In the automotive industry, safety falls under human resources. Many times, an employee safety group is developed to look at the issues affecting the company.

Hospitals should employ the same type of safety group that not only encompasses risk management, information technology, and nursing, but also includes actual clinicians who work with the systems and interact with patients and their orders.

There should be multiple pathways provided for employees to bring suggestions and concerns to the group to look at the system and make it better, rather than just reporting errors with no follow-up and breaking down the processes that lead to a particular mishap.

We have processes and rules in place to make hospitals safer, but the culture can be so tainted that no one follows the protocols that are in place. It is true that when you start looking at safety through the lens of culture, you see how challenging it is to change.

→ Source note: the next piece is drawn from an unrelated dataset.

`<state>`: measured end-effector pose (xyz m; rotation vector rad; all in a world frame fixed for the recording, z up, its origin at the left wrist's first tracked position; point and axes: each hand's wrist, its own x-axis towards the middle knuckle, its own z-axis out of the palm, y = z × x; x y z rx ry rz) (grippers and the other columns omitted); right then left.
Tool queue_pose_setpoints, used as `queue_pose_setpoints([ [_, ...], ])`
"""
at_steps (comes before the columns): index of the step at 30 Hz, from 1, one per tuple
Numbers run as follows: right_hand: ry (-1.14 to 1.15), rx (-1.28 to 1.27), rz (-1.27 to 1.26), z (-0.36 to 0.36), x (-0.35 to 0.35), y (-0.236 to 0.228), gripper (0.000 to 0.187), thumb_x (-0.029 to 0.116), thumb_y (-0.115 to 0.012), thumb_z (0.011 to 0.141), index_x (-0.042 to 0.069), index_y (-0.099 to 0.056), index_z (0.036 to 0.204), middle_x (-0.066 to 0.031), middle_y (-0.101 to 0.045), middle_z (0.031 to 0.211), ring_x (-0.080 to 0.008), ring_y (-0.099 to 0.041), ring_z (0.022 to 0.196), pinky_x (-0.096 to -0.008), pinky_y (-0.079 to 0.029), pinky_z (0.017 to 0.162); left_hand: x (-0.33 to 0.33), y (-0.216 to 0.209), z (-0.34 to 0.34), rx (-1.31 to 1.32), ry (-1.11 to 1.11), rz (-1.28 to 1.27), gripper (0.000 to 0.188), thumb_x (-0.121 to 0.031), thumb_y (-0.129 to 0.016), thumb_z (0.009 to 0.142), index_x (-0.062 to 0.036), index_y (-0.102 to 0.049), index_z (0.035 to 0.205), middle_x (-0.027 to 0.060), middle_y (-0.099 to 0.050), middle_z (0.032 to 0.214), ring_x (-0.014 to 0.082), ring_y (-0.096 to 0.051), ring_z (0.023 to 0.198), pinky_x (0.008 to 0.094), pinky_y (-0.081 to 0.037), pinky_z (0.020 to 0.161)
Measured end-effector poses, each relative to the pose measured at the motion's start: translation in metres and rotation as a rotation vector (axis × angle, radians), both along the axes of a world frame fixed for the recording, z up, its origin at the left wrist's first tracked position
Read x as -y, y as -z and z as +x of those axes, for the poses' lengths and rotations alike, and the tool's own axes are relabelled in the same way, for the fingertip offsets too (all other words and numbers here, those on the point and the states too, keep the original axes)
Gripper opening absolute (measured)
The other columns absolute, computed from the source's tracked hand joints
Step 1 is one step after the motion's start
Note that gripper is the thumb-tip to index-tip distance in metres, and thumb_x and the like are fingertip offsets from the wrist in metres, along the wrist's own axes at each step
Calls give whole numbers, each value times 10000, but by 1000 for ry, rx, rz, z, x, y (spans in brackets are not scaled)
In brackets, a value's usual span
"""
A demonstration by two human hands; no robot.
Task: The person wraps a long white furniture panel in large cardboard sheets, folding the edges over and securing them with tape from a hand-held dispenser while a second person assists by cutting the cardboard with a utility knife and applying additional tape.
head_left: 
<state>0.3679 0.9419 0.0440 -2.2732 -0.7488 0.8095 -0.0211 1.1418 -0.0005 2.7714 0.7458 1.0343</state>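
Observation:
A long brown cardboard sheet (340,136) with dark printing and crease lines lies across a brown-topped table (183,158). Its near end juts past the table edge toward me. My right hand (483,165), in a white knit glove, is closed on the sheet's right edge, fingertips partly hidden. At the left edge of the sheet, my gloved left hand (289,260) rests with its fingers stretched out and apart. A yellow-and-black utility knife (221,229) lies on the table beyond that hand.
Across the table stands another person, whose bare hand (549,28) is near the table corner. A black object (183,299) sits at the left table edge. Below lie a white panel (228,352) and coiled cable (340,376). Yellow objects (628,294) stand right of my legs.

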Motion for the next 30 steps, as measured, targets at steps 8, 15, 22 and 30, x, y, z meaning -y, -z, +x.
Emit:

Safety culture starts at the highest level of an organization and trickles down. If management does not have safety as a priority, then I guarantee you that no one else will.

One of the most damaging messages a pharmacist can receive is leadership mishandling a medical error. If our leaders do not take the time to investigate the systems involved with the error and how the error happened, and instead rush to punitive action toward the clinician, then staff members will become more jaded and less involved.

Medical errors are almost always the result of systematic flaws, rather than a person’s incompetence. Rushing to judgment rarely improves safety culture in a hospital and turns clinicians into something worse.

Here’s what a safety culture in the pharmacy would look like:

  • Order entry and/or verification would not be in an area where distractions are abundant. There would be a telephone, but mainly for outbound calls. Order entry/verification would be in a quieter environment separate from where phones are ringing. Why host tasks that require perfection in an area that isn’t conducive to patient safety? If the room isn’t separate, then there will be constant interruptions. Every interruption while pharmacists are in the middle of doing their job is a recipe for disaster, just as it is for a nurse on the floor.
  • There would be continuity of care with work assignments. If pharmacists or nurses are changing hospitals every day, then they never really learn their patients. Processes could also vary from one hospital to another, which can lead to confusion for the clinician. If a pharmacist regularly works in the same environment, then he or she is able to see what processes need to change to ensure patient safety. Relationships between nursing and physicians would improve due to continuity of care.
  • Nurses and pharmacists would report every single error, no matter how small. Only situations where there was blatant disregard of policy or unsafe acts would be punitive. If there is a near miss, then praise where the error was discovered prior to the patient receiving the wrong care would be given. The system should be designed to catch errors at different levels, rather than relying on one step of the process.
  • A safety focus group would be set up where issues and processes are analyzed on a routine basis and changes are evaluated based on these analyses. This focus group in the pharmacy could report to a larger group in the hospital with each department represented if a particular issue affects other departments.